*Task*. Your reply is to be the lines below, exactly as written, with images omitted.

-------- Supplied data

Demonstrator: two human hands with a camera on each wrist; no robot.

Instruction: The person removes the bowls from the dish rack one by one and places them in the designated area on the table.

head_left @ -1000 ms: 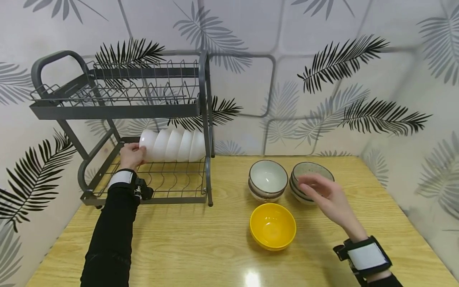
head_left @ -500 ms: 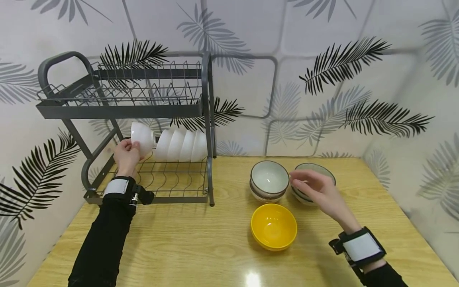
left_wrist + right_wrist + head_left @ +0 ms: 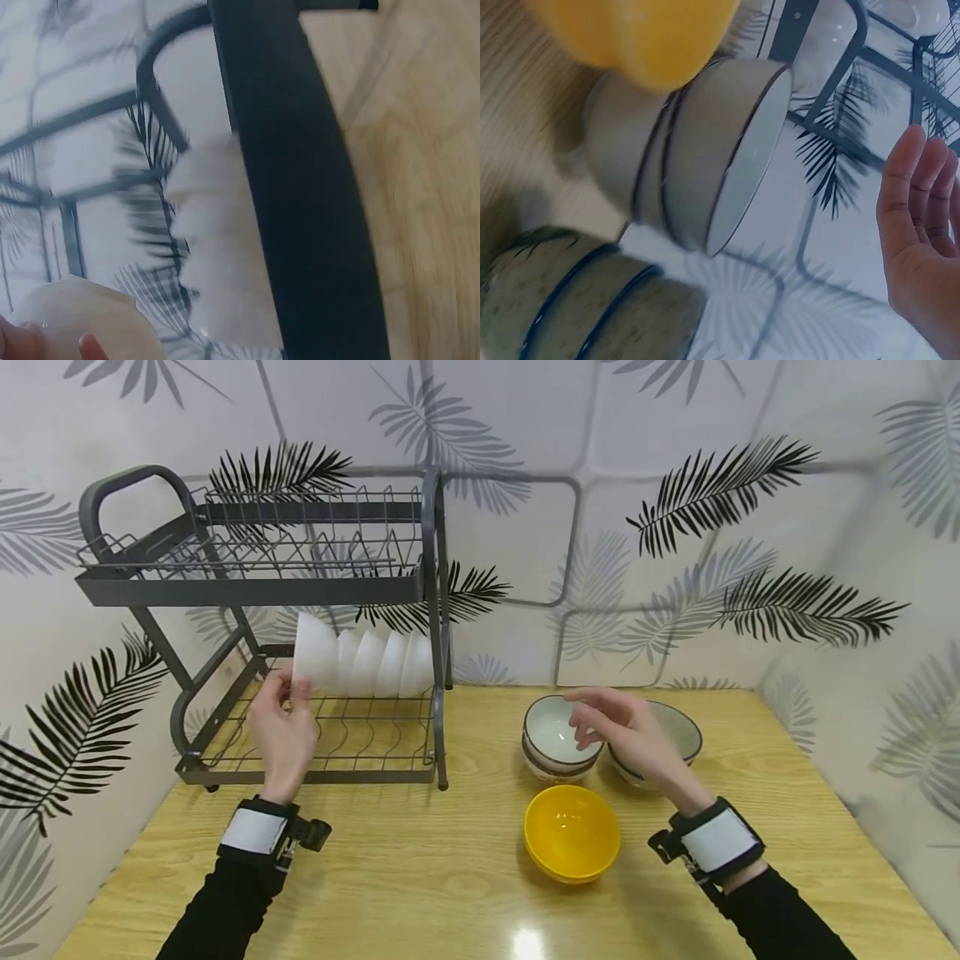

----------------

*Response area*.
Demonstrator: two human hands with a camera on each wrist; no robot.

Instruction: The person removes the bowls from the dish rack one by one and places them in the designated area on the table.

head_left @ -1000 ms: 
head_left @ -500 ms: 
left_wrist + right_wrist + head_left @ +0 ms: 

Nothing more is needed for this answer.